- [Problem description]: Give the entries below again exactly. Their pictures are not needed.

- [Recorded data]:
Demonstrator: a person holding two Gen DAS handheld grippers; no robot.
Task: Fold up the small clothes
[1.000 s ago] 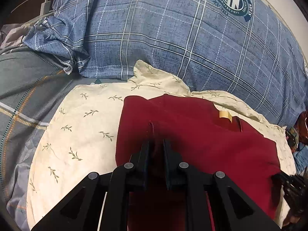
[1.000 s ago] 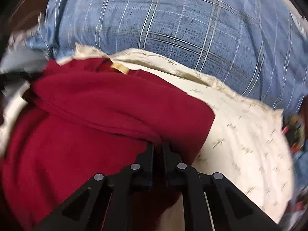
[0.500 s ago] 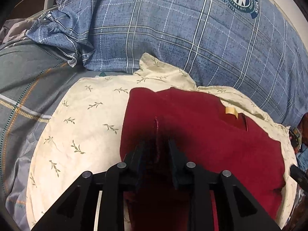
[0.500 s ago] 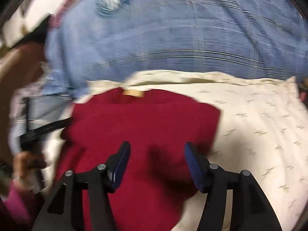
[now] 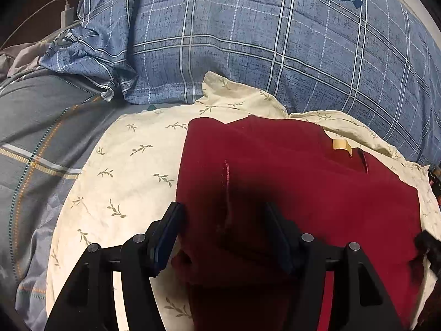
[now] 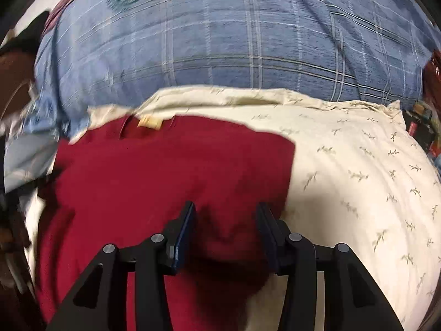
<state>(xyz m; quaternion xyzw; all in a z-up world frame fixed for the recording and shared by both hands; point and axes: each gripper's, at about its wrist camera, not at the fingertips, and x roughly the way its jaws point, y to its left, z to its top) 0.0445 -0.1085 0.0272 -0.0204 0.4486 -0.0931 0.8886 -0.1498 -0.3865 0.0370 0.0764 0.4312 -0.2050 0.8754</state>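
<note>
Dark red garment [image 5: 303, 187] folded flat on cream leaf-print pillow [image 5: 124, 171], beneath left tool [image 5: 226, 234], jaws opening, and right tool [image 6: 226, 229], jaws closing, neither pressing cloth.

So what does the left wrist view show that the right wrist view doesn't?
Only the left wrist view: a white charger and cable at the upper left, grey striped bedding, and a raised seam on the garment.
Only the right wrist view: the cream pillow's far right corner.
Both: the red garment with its tan label on the cream leaf-print pillow, against the blue plaid pillow, with the jaws apart over the red cloth.
</note>
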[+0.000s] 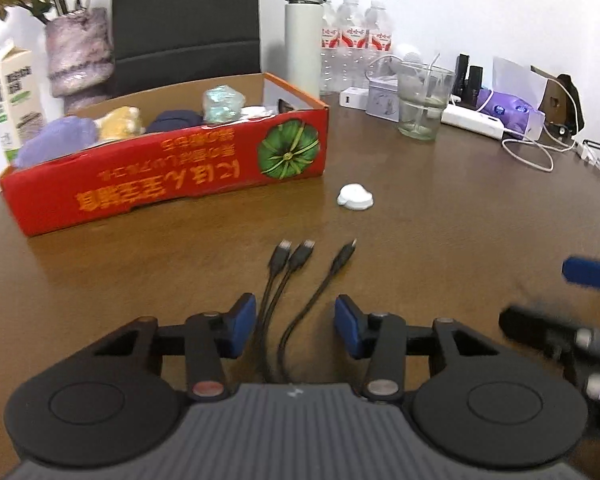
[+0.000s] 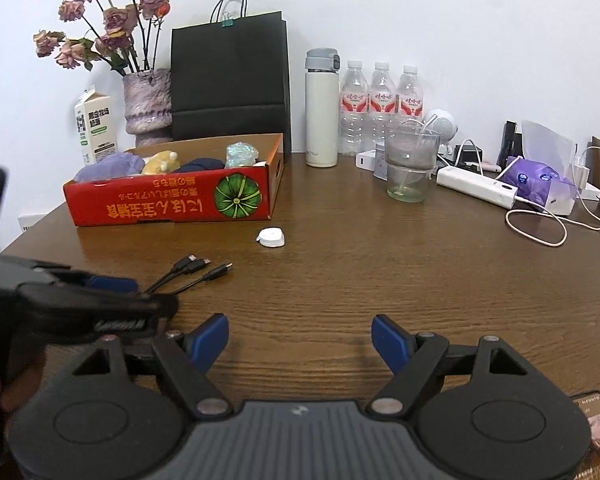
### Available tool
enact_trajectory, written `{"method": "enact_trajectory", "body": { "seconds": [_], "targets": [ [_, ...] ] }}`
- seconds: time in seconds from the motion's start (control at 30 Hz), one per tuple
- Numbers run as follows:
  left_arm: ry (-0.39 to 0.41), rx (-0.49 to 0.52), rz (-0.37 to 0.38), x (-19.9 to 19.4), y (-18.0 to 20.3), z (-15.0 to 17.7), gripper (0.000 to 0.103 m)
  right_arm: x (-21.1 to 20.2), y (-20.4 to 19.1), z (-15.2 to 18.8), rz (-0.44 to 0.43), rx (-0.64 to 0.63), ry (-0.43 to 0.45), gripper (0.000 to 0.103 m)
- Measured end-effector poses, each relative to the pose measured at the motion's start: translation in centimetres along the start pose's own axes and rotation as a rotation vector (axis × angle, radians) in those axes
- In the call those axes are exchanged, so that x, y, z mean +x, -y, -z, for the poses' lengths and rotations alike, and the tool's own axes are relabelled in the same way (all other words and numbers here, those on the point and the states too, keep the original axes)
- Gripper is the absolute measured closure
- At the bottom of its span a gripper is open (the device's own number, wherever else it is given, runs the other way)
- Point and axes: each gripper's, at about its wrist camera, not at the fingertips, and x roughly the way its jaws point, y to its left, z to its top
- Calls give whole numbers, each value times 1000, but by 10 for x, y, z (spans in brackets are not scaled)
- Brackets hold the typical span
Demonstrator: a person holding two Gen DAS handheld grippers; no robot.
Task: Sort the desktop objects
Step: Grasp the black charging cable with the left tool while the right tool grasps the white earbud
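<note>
A black charging cable with three plugs [image 1: 300, 264] lies on the brown table, and its strands run back between the blue pads of my left gripper [image 1: 296, 320]. The pads stand apart on either side of the strands without pressing them. A small white round case [image 1: 355, 197] lies beyond the plugs. The red cardboard box [image 1: 160, 176] at the left holds several soft items. In the right wrist view my right gripper [image 2: 300, 340] is open over bare table, with the left gripper [image 2: 140, 292] and the cable [image 2: 196, 270] to its left.
Along the wall stand a milk carton [image 2: 94, 128], a vase of dried roses [image 2: 148, 100], a black paper bag [image 2: 230, 80], a white flask [image 2: 321, 112], three water bottles [image 2: 380, 108], a glass [image 2: 408, 168], a power strip [image 2: 476, 188] with white cords and a purple tissue pack [image 2: 536, 180].
</note>
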Motion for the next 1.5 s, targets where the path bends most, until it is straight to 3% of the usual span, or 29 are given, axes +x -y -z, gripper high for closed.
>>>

- [Completed task]:
Demonstrator: a person holding two Gen DAS handheld grippers; no robot.
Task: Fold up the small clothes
[1.000 s ago] 
[1.000 s ago] 
[0.500 s ago] 
[0.500 s ago] 
[now] 
[now] 
<state>(xyz m; quaternion xyzw; all in a z-up world frame fixed for the recording and shared by both hands; point and axes: each gripper's, at about its wrist camera, not at the fingertips, and x roughly the way its jaws point, y to its left, z to its top) 0.0445 -0.1085 0.0272 -0.0204 0.4486 -0.0931 0.8886 -0.1498 -0.3865 0.0370 0.0764 0.4312 -0.2050 0.8754</state>
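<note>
Dark red garment [image 5: 303, 187] folded flat on cream leaf-print pillow [image 5: 124, 171], beneath left tool [image 5: 226, 234], jaws opening, and right tool [image 6: 226, 229], jaws closing, neither pressing cloth.

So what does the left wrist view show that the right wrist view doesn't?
Only the left wrist view: a white charger and cable at the upper left, grey striped bedding, and a raised seam on the garment.
Only the right wrist view: the cream pillow's far right corner.
Both: the red garment with its tan label on the cream leaf-print pillow, against the blue plaid pillow, with the jaws apart over the red cloth.
</note>
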[+0.000s] 
[+0.000s] 
### Available tool
enact_trajectory, written `{"method": "enact_trajectory", "body": { "seconds": [_], "targets": [ [_, ...] ] }}`
- seconds: time in seconds from the motion's start (control at 30 Hz), one per tuple
- Numbers run as follows:
  left_arm: ry (-0.39 to 0.41), rx (-0.49 to 0.52), rz (-0.37 to 0.38), x (-19.9 to 19.4), y (-18.0 to 20.3), z (-15.0 to 17.7), gripper (0.000 to 0.103 m)
  right_arm: x (-21.1 to 20.2), y (-20.4 to 19.1), z (-15.2 to 18.8), rz (-0.44 to 0.43), rx (-0.64 to 0.63), ry (-0.43 to 0.45), gripper (0.000 to 0.103 m)
- Measured end-effector poses, each relative to the pose measured at the motion's start: translation in centimetres along the start pose's own axes and rotation as a rotation vector (axis × angle, radians) in those axes
- In the call those axes are exchanged, so that x, y, z mean +x, -y, -z, for the poses' lengths and rotations alike, and the tool's own axes are relabelled in the same way (all other words and numbers here, those on the point and the states too, keep the original axes)
- Gripper is the absolute measured closure
- At the bottom of its span a gripper is open (the device's own number, wherever else it is given, runs the other way)
- Point and axes: each gripper's, at about its wrist camera, not at the fingertips, and x roughly the way its jaws point, y to its left, z to its top
- Calls give whole numbers, each value times 1000, but by 10 for x, y, z (spans in brackets are not scaled)
- Brackets hold the typical span
Demonstrator: a person holding two Gen DAS handheld grippers; no robot.
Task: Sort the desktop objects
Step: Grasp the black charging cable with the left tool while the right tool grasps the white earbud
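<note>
A black charging cable with three plugs [image 1: 300, 264] lies on the brown table, and its strands run back between the blue pads of my left gripper [image 1: 296, 320]. The pads stand apart on either side of the strands without pressing them. A small white round case [image 1: 355, 197] lies beyond the plugs. The red cardboard box [image 1: 160, 176] at the left holds several soft items. In the right wrist view my right gripper [image 2: 300, 340] is open over bare table, with the left gripper [image 2: 140, 292] and the cable [image 2: 196, 270] to its left.
Along the wall stand a milk carton [image 2: 94, 128], a vase of dried roses [image 2: 148, 100], a black paper bag [image 2: 230, 80], a white flask [image 2: 321, 112], three water bottles [image 2: 380, 108], a glass [image 2: 408, 168], a power strip [image 2: 476, 188] with white cords and a purple tissue pack [image 2: 536, 180].
</note>
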Motion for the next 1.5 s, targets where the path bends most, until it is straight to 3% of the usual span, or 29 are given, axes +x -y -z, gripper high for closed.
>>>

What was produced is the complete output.